If I had to summarize the whole thing in a few sentences, I’d put it like this: the PCB schematic was created in EAGLE 9. The board was manufactured by an external company based on generated GERBER files. The microcontroller code, both for testing and for the full system functionality, was written in C using Atmel Studio 7.
To process the data saved in a simple text file, I created a C++ program using Code::Blocks. The entire payload was powered by a battery pack, with voltage stabilized using a simple linear regulator. An additional advantage of this regulator was that it converted excess power into heat.

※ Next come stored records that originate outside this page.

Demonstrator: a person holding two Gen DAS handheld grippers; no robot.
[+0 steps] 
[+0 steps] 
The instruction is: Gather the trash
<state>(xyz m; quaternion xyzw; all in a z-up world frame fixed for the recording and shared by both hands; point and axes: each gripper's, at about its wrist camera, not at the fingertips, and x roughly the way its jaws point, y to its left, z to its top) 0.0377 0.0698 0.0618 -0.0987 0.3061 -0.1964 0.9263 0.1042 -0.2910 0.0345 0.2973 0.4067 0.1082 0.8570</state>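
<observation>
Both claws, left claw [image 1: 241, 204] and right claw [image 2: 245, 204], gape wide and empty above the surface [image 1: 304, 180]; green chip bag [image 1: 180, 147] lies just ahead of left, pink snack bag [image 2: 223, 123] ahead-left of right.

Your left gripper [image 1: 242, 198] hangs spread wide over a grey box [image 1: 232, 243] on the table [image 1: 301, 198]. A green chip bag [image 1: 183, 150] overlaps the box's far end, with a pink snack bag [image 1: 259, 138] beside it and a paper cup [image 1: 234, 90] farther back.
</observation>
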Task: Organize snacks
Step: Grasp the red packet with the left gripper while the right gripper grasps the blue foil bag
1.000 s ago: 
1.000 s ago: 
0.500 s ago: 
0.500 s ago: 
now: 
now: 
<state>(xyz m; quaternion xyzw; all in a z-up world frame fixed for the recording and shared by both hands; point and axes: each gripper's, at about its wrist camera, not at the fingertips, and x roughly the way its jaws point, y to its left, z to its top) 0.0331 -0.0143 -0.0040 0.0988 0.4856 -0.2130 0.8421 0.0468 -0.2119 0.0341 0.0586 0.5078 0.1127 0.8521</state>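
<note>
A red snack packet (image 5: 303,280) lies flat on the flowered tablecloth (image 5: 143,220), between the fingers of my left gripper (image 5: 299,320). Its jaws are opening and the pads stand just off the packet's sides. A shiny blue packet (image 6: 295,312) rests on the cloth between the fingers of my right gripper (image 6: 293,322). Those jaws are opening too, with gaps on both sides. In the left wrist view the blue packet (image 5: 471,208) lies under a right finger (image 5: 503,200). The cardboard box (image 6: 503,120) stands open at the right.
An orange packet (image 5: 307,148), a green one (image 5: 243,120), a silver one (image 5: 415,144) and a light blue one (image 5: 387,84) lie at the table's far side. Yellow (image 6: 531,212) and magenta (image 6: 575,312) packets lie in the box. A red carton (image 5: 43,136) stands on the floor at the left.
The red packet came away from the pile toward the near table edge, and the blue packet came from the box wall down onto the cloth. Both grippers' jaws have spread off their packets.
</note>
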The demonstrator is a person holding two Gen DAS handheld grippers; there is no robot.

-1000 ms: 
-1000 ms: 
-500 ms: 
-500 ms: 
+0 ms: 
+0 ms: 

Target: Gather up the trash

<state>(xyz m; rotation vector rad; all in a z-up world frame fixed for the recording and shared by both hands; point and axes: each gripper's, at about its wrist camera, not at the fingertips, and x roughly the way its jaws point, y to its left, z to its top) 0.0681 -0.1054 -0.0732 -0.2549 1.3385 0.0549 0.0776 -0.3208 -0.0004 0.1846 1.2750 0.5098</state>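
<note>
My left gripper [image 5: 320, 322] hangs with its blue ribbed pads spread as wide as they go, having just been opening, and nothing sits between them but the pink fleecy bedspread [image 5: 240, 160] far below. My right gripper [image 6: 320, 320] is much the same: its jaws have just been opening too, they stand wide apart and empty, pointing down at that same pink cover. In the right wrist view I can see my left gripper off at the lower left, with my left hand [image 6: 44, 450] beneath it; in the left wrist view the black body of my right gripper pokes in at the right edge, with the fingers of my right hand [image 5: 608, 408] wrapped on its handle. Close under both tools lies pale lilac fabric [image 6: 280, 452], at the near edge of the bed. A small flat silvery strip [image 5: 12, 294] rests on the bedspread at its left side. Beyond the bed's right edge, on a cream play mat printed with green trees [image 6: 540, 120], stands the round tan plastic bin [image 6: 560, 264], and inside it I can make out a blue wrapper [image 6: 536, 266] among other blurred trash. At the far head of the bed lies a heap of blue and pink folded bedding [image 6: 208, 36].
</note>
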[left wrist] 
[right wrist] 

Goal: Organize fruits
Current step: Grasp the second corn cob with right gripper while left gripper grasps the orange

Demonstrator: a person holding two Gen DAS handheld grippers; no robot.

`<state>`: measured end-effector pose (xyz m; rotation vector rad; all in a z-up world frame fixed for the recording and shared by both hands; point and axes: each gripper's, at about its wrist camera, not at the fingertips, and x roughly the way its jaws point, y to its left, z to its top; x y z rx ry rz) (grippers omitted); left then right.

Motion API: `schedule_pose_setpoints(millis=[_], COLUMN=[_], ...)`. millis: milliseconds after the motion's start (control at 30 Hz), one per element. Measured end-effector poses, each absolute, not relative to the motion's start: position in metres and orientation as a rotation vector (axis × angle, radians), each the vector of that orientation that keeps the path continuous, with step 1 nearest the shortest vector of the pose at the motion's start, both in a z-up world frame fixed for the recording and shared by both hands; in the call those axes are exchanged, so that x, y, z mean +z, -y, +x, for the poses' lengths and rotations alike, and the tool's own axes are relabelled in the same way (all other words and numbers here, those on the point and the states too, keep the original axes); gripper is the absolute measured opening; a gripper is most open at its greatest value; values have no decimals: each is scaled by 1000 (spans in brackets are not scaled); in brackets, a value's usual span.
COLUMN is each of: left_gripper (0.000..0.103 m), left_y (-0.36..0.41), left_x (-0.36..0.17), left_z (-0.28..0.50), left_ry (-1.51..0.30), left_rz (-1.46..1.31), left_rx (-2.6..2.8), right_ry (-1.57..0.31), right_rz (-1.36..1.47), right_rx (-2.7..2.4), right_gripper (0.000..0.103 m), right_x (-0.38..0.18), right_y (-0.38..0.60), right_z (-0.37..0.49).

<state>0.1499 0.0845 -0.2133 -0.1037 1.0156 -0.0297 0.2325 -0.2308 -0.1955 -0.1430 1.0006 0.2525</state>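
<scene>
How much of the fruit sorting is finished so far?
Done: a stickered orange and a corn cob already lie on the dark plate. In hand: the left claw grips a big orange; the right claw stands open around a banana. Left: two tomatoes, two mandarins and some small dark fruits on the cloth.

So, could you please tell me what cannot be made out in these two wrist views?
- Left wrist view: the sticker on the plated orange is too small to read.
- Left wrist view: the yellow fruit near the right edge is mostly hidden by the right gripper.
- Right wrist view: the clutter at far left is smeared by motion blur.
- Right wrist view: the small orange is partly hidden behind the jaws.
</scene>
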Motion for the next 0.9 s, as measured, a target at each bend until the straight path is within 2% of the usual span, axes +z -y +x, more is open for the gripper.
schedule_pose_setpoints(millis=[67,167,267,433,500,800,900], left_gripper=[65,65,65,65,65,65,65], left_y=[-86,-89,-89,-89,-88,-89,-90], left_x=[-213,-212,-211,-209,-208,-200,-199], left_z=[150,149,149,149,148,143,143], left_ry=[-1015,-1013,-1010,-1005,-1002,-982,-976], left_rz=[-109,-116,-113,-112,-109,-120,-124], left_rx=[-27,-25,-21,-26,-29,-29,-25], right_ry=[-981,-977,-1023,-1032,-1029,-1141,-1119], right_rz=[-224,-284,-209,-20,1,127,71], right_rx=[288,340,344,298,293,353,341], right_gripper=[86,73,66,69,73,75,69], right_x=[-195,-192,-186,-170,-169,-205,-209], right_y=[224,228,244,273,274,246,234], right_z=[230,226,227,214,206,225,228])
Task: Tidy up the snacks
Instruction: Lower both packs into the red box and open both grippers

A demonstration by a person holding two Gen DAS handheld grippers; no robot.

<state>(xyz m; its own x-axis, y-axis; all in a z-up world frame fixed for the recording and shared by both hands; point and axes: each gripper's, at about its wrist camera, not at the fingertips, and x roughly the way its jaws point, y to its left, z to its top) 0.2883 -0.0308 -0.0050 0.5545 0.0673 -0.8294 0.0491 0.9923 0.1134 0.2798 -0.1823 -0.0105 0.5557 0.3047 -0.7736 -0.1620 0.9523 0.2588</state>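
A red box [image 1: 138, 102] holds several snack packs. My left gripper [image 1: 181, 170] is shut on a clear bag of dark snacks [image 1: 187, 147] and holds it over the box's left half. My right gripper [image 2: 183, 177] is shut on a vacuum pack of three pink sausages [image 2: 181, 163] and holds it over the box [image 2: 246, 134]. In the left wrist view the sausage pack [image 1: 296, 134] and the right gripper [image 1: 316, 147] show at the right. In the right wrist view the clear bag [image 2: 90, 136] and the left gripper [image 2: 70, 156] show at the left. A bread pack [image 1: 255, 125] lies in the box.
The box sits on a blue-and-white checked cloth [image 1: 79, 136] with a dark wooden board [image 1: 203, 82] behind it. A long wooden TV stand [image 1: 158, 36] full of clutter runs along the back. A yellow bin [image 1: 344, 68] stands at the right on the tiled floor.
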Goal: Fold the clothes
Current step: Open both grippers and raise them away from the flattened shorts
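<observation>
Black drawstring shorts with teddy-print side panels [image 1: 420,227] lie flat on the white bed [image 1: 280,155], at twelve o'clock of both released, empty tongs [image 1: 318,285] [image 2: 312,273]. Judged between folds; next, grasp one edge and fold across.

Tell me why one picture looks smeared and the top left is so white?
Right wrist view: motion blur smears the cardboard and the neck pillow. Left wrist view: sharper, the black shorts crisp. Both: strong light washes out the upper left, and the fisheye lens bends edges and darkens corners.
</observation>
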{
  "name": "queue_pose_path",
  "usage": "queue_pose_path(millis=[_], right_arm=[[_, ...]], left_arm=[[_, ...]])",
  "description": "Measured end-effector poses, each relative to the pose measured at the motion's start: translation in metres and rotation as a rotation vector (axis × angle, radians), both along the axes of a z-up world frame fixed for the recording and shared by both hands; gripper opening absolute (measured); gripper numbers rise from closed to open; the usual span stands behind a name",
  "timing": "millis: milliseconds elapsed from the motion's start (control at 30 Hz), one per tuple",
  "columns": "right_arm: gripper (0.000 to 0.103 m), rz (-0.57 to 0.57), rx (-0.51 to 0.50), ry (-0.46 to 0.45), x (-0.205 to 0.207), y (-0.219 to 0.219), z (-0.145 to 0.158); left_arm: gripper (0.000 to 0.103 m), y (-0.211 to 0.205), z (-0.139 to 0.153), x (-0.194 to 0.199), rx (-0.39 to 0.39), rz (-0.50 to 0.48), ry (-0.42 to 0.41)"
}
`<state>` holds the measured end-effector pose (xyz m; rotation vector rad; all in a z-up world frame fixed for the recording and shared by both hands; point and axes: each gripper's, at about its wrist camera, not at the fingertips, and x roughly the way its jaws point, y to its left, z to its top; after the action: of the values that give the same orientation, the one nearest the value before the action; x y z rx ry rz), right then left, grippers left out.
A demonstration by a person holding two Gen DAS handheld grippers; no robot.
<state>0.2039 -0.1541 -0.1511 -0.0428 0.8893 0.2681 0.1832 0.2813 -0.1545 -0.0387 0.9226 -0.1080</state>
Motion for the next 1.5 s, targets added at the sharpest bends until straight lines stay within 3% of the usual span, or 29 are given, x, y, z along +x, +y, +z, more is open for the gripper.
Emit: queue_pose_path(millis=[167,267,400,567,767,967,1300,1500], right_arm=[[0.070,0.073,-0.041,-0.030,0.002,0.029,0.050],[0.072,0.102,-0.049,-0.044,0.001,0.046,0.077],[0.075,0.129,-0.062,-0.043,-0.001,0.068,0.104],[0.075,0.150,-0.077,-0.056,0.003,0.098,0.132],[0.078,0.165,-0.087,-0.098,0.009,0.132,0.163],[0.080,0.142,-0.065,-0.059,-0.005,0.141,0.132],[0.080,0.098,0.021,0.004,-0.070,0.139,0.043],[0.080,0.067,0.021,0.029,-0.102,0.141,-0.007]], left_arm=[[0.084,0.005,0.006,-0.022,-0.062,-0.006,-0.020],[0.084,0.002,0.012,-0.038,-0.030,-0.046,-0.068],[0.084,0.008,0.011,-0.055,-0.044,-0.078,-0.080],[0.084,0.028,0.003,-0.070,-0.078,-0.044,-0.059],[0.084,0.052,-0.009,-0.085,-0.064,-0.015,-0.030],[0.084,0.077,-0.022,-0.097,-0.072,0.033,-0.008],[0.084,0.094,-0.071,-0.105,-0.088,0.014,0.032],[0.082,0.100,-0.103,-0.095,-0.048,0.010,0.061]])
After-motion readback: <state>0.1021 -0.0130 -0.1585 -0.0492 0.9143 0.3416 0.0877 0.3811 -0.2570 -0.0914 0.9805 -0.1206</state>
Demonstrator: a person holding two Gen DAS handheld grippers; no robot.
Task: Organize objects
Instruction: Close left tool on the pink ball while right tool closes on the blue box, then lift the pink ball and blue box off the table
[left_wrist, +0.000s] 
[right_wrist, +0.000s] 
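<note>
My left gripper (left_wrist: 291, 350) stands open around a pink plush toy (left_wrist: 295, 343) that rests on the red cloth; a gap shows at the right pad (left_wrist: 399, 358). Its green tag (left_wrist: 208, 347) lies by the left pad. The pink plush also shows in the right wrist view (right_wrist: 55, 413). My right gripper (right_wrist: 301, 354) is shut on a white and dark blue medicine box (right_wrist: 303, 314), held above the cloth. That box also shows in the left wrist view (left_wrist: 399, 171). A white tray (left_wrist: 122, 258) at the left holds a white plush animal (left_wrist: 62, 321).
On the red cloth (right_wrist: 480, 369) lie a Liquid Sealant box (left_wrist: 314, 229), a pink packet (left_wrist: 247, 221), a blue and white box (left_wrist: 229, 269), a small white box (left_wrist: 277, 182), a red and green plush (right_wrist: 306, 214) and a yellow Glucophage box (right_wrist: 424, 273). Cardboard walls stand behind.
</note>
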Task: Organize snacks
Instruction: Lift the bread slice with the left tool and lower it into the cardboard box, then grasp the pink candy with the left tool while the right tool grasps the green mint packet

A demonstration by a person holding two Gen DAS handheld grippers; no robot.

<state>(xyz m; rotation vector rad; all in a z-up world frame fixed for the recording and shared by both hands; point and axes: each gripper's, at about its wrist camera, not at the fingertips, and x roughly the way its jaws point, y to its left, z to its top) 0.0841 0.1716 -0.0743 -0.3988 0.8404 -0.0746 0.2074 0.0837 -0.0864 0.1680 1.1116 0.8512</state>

The regulator powered all elements on the PCB, including the microcontroller, which managed the whole system:
- experiments and sensors collecting environmental data
- the SD card used for saving data
- visual and sound indicators used to locate the payload after landing
I hope this short description got you interested, so now we can move on to the details 😊
The whole system was managed by an ATmega32 microcontroller. It belongs to the still popular and well-tested AVR family, which was one of the reasons I chose it. Other reasons included ease of assembly, ease of programming, and a wide supply voltage range.
Available memory was also an important factor, since the project included SD card logging, and libraries of this type tend to be very „memory-hungry”.
The main purpose of the microcontroller was to manage and coordinate experiments and peripheral devices, as well as save data collected from sensors.
As mentioned earlier, the heart of the entire system was the ATmega32 microcontroller, clocked at 1 MHz and powered by a battery pack stabilized to 3.3 V. This value allowed all components to operate reliably and simplified the entire system.
And maybe someone will ask: why only 1 MHz? The answer is simple. First, the higher the clock frequency, the higher the power consumption. Second, calculations are very easy to do in your head at 1 MHz, for example when working with timers 😛
The microcontroller had to communicate somehow with perpheral modules. Most of them communicated with the microcontroller through the I2C bus, although a few used the 1-Wire bus.
The I2C bus requires only two data lines: SDA, or Serial Data, and SCL, or Serial Clock. All necessary information, such as addresses and data, is transmitted through these two lines. Importantly, they are bidirectional, meaning that both the microcontroller and a sensor equipped with such an interface can transmit and receive messages.
Apart from connecting these lines to the appropriate pins of both the microcontroller and peripheral device, two more things must be remembered: pull-up resistors and assigning or recognizing the device address.
Pull-up resistors must be connected to the positive supply voltage, which allows the line to remain high when no transmission or reception is taking place. In the case of addresses, it is important to assign an address to the device in advance, for example when communicating between two microcontrollers, or to check the datasheet, as manufacturers often assign fixed addresses.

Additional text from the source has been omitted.